Getting started
Important: You have to work alone on your project work. No team partners allowed anymore 😔!
CT reconstruction treats the problem of recovering a three-dimensional volume from a set of X-ray images. So we will need two classes that represent our volume and our stack of X-ray projections. It turns out that we can interpret our projections and our volume just as a list of 2-d images.
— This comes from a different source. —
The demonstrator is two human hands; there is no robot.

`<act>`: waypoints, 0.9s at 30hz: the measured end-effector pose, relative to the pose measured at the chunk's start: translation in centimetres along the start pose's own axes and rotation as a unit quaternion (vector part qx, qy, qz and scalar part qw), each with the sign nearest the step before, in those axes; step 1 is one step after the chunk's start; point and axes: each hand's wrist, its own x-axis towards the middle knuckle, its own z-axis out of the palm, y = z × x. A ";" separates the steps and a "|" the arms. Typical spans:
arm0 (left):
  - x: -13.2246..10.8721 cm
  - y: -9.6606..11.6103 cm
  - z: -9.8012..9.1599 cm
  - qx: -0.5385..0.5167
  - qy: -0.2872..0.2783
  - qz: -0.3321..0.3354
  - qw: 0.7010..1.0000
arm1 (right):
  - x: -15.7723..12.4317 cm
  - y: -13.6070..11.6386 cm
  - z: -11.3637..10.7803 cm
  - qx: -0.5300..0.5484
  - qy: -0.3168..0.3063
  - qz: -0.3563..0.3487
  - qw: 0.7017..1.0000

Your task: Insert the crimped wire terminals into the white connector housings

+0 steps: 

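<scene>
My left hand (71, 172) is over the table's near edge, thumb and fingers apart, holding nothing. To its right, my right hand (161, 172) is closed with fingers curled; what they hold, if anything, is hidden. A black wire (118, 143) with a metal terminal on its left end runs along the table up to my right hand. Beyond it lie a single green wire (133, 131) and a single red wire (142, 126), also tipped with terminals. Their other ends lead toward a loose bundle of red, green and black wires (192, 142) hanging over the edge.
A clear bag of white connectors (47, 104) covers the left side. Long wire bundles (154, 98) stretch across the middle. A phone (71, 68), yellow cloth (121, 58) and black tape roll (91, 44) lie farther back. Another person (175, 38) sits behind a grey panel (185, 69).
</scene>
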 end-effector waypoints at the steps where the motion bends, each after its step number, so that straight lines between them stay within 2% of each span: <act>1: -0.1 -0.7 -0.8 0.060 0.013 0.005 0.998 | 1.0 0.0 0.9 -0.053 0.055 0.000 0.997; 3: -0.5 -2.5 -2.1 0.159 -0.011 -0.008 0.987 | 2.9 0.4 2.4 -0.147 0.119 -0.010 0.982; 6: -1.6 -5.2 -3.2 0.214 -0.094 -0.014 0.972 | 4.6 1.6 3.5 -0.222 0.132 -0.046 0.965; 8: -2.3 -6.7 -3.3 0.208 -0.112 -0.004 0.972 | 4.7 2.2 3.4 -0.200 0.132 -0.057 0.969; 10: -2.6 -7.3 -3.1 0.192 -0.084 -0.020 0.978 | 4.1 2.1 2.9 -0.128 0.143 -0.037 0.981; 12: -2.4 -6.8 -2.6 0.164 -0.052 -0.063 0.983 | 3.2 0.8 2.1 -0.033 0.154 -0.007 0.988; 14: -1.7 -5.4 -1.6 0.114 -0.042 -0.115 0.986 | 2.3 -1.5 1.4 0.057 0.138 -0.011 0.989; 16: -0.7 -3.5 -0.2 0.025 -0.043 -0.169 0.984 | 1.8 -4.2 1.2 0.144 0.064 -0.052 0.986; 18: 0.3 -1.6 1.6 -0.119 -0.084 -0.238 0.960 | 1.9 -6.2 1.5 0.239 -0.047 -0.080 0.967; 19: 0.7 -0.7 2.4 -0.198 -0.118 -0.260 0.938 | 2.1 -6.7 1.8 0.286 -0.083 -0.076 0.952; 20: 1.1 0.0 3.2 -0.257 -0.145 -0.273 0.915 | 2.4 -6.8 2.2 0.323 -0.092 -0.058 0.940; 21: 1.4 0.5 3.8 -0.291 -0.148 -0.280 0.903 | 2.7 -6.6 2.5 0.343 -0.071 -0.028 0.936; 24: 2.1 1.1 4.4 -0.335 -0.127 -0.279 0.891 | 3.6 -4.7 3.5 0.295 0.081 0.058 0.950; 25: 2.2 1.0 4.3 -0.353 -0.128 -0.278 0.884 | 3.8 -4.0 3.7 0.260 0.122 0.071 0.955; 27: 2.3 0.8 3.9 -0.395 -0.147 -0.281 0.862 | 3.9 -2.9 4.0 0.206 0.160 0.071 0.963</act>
A volume: very much just multiple images stacked one over another |
---|
Create a class mt.Volume
// Your name <your idm>
// No team partner... So sad 😢!
package mt;
import java.util.Arrays;
import java.util.stream.IntStream;
public class Volume {
// Here we store our images
protected mt.Image[] slices;
// Dimensions of our volume
protected int width, height, depth;
// Spacing and origin like for mt.Image
protected float spacing = 1.f; // spacing is now our voxel size
protected float[] origin = new float[]{0, 0, 0}; // position of the top-left-bottom corner
// A name for the volume
protected String name;
}
Create a constructor. Remember: width
, height
, depth
, name
must be set and slices
must be created as an array.
We need depth
images of size width
$\times$ height
for the slices
.
public Volume(int width, int height, int depth, String name)
Getters/setters...
public int width()
public int height()
public int depth()
public float physicalWidth() // width * spacing()
public float physicalHeight() // height * spacing()
public float physicalDepth() // depth * spacing()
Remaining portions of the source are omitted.